# Creating, reading, and writing reference

In [1]:
import pandas as pd

## 1.Creating data

- Two core objects in pandas:
    - DataFrame:
        - A table which contains an array of individual entries, each of which has a certain value. Each entry corresponds with a row (or record) and a column.
    - Series:
        - A sequence of data values. If a DataFrame is a table, a Series is a list. And in fact you can create one with nothing more than a list.

### 1)DataFrame

In [2]:
#For example, consider the following simple DataFrame
pd.DataFrame({'Yes':[50,21], 'No':[131,2]})

Unnamed: 0,Yes,No
0,50,131
1,21,2


### DataFrame entries are not limited to integers. For instance, here's a DataFrame whose values are str strings: 

In [3]:
pd.DataFrame({'Bob':["I liked it.", "It was awful."],
             'Sue':["Pretty Good!", "Bland."]})

Unnamed: 0,Bob,Sue
0,I liked it.,Pretty Good!
1,It was awful.,Bland.


### The syntax for declaring a new one is a dictionary whose keys are the column names,and whose values are a list of entries.  

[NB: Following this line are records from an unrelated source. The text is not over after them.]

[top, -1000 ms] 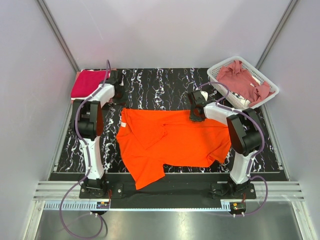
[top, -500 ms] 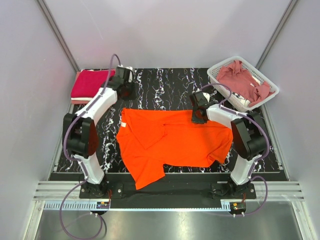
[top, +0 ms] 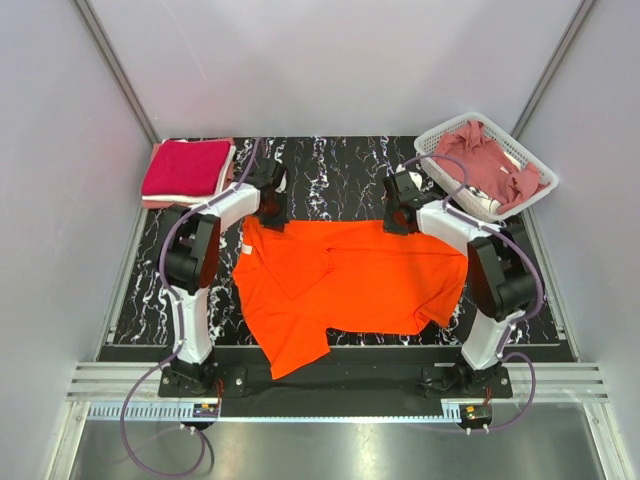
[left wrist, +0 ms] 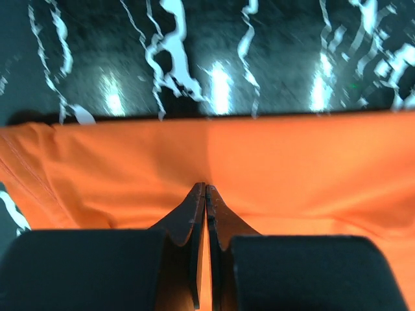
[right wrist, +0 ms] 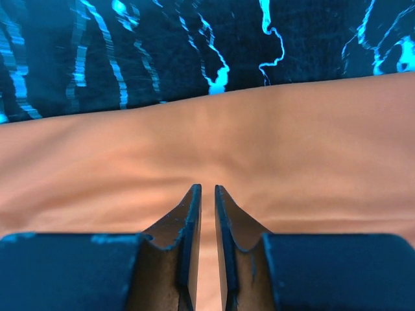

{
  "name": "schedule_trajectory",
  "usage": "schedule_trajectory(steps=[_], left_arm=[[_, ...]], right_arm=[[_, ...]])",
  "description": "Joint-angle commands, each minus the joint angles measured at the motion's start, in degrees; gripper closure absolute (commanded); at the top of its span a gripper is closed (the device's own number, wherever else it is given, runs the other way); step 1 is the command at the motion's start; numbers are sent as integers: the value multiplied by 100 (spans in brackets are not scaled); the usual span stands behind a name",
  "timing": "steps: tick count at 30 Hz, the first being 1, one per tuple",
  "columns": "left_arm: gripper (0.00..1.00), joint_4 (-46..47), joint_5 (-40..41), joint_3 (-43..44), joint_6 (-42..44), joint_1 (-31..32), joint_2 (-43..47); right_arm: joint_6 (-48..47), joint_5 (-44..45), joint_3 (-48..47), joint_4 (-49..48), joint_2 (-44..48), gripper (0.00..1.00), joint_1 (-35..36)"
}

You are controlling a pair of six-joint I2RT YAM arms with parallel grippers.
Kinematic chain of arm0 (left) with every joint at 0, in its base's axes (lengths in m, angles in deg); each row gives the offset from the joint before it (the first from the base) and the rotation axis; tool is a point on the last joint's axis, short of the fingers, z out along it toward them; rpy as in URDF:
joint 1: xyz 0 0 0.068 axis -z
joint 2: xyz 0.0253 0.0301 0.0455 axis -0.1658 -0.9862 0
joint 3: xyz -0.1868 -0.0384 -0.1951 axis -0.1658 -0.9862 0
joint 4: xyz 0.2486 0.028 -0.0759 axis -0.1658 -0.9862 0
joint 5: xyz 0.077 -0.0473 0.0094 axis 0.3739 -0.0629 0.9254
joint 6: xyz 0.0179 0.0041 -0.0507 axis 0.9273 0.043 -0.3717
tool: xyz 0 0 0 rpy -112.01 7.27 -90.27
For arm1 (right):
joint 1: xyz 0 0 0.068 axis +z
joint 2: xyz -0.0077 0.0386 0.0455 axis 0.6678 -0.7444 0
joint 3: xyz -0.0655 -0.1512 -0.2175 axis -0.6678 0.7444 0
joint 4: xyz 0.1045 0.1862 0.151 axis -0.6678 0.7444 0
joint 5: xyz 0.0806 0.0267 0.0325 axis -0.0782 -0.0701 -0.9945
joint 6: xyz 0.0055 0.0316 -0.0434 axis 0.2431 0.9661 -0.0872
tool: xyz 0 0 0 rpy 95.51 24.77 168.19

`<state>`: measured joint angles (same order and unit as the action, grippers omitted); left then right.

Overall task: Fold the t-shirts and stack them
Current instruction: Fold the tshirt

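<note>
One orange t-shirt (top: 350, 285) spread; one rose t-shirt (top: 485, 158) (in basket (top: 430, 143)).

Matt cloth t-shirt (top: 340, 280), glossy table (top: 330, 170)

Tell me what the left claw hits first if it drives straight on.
Most likely the orange shirt: the left claw has its tips shut and points at the cloth near its far edge. The table lies just beyond, though depth is hard to judge.
</note>
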<state>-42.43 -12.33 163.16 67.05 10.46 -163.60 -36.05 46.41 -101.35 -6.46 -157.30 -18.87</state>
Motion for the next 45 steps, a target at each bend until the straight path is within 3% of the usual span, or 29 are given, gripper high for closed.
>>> schedule_trajectory(steps=[1, 8, 16, 23, 28, 32, 36, 39, 45], left_arm=[[94, 39, 321, 279, 72, -41, -148], [94, 21, 664, 366, 177, -269, -367], [94, -418, 629, 1491, 344, -542, -983], [92, -542, -21, 1518, 625, -437, -71], [91, -620, -13, 1070, 626, -252, 1081], [89, -665, -285, 439, 635, 116, 2221], [86, -525, -22, -833, 424, 809, 3234], [85, -340, 84, -1564, 371, 1170, 3928], [82, 704, -582, -2902, 63, 1190, 4852]], right_arm=[[-31, 96, -248, 20, -371, 80, -44], [-224, 78, -590, 20, -985, 80, -70], [-866, -2, -1531, 283, -1795, 80, -105], [-815, 227, -1734, 652, -990, 77, -105], [-6, -279, -1480, 1047, 223, 69, -114], [872, -739, -665, 1320, 1086, 65, -114], [2897, -441, 154, 2171, 1886, 66, -114], [3885, -352, 752, 3121, 2475, 66, -132], [5380, 25, 2290, 3562, 3872, 64, -237]])
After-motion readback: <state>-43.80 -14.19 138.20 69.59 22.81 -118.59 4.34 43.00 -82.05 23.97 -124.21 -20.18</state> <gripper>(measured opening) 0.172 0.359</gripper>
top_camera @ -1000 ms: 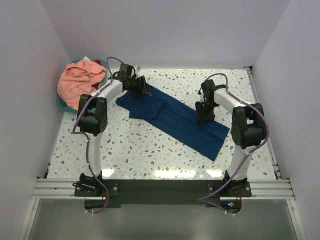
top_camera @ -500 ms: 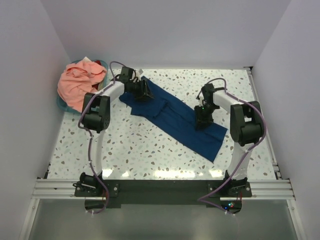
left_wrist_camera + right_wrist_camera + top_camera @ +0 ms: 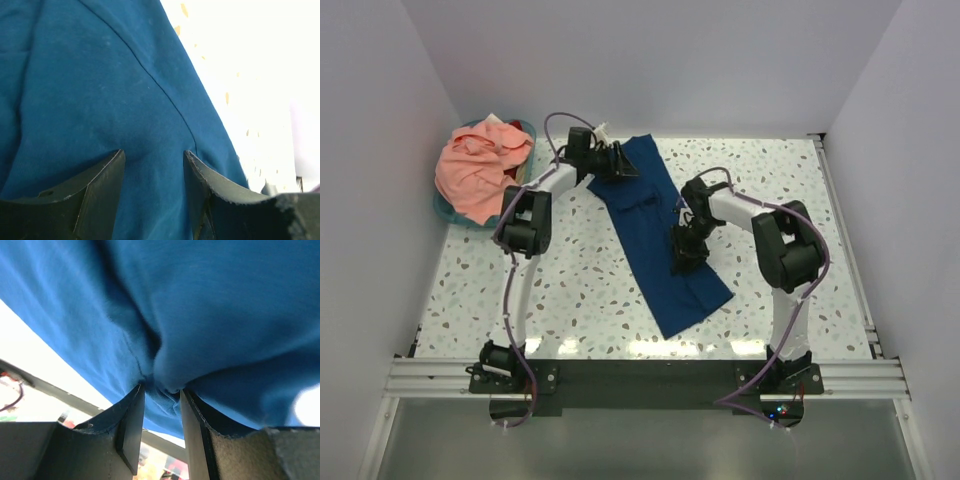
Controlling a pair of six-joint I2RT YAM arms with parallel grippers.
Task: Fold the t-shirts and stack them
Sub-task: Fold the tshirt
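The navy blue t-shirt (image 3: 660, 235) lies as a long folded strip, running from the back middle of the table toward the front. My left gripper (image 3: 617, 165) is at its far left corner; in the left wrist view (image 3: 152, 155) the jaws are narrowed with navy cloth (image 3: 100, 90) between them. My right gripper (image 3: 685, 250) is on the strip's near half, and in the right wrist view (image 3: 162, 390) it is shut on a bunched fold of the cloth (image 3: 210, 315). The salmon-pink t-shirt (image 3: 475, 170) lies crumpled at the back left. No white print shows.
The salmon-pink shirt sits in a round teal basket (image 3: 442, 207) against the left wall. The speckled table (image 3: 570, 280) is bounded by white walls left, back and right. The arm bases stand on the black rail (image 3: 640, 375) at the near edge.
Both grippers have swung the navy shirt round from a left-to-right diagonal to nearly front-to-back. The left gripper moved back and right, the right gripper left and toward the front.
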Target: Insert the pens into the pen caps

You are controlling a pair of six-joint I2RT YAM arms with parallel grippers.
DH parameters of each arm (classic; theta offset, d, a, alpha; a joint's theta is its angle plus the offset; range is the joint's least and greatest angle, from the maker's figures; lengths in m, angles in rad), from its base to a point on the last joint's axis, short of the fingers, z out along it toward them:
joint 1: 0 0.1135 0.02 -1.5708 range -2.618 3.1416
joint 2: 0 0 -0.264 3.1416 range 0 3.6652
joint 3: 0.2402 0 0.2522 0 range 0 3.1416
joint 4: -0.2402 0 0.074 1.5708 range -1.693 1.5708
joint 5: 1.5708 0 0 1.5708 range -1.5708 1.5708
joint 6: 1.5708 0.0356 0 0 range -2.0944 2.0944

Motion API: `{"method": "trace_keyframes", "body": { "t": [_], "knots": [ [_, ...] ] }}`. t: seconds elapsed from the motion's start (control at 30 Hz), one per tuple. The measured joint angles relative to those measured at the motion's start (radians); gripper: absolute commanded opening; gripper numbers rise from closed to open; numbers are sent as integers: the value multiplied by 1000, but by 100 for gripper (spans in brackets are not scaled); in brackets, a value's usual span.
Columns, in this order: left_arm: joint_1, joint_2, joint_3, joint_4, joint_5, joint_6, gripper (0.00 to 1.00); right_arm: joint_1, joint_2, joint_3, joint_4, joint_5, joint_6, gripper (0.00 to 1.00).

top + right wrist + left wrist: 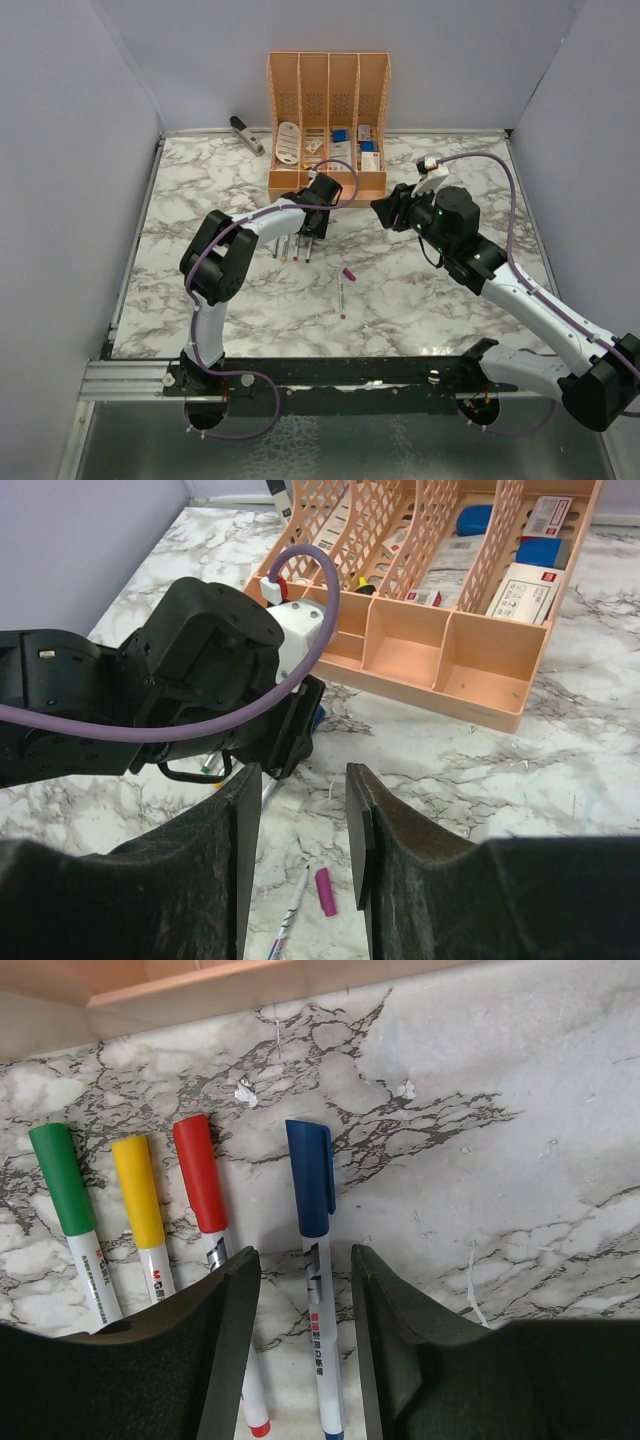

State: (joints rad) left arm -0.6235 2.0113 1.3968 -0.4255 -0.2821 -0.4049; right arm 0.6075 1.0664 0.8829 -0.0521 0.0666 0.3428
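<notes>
The blue-capped white pen point(316, 1290) between the jaws of the open left tool point(303, 1260) could be knocked against the red-capped pen point(203, 1190) left of it if clipped on withdrawal; the right tool point(300, 780) is open, empty.

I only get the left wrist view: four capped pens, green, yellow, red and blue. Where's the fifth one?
Observer: The fifth pen lies alone in the middle of the table, uncapped, nearer the arm bases than the other four.
Operator: And its cap?
Observer: The purple cap lies beside that pen's far end, close to it but not touching.
</notes>
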Motion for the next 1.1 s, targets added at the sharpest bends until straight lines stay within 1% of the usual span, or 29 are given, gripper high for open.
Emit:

- The dictionary-list constructor assigns values to the column labels, but just uses an ascending count from 0 (0, 1, 2, 3, ...) for the row labels. Sometimes this is OK, but oftentimes we will want to assign these labels ourselves.

### 参数index 

In [4]:
pd.DataFrame({'Bob': ['I liked it.', 'It was awful.'], 
              'Sue': ['Pretty good.', 'Bland.']},
             index=['Product A', 'Product B'])

Unnamed: 0,Bob,Sue
Product A,I liked it.,Pretty good.
Product B,It was awful.,Bland.


### 2)Series

In [5]:
pd.Series([1, 2, 3, 4, 5])

0    1
1    2
2    3
3    4
4    5
dtype: int64

- A Series is, in essence, a single column of a DataFrame
- So you can assign column values to the Series the same way as before, using an index parameter.
- However, a Series do not have a column name, it only has one overall name:

### 参数index&name 

In [6]:
pd.Series([30,35,40], index=['2015 Sales', '2016 Sales', '2017 Sales'], name='Product A')

2015 Sales    30
2016 Sales    35
2017 Sales    40
Name: Product A, dtype: int64

## conclusion:
- Series and the DataFrame are intimately related. It's helpful to think of a DataFrame as actually being just a bunch of Series "glue together".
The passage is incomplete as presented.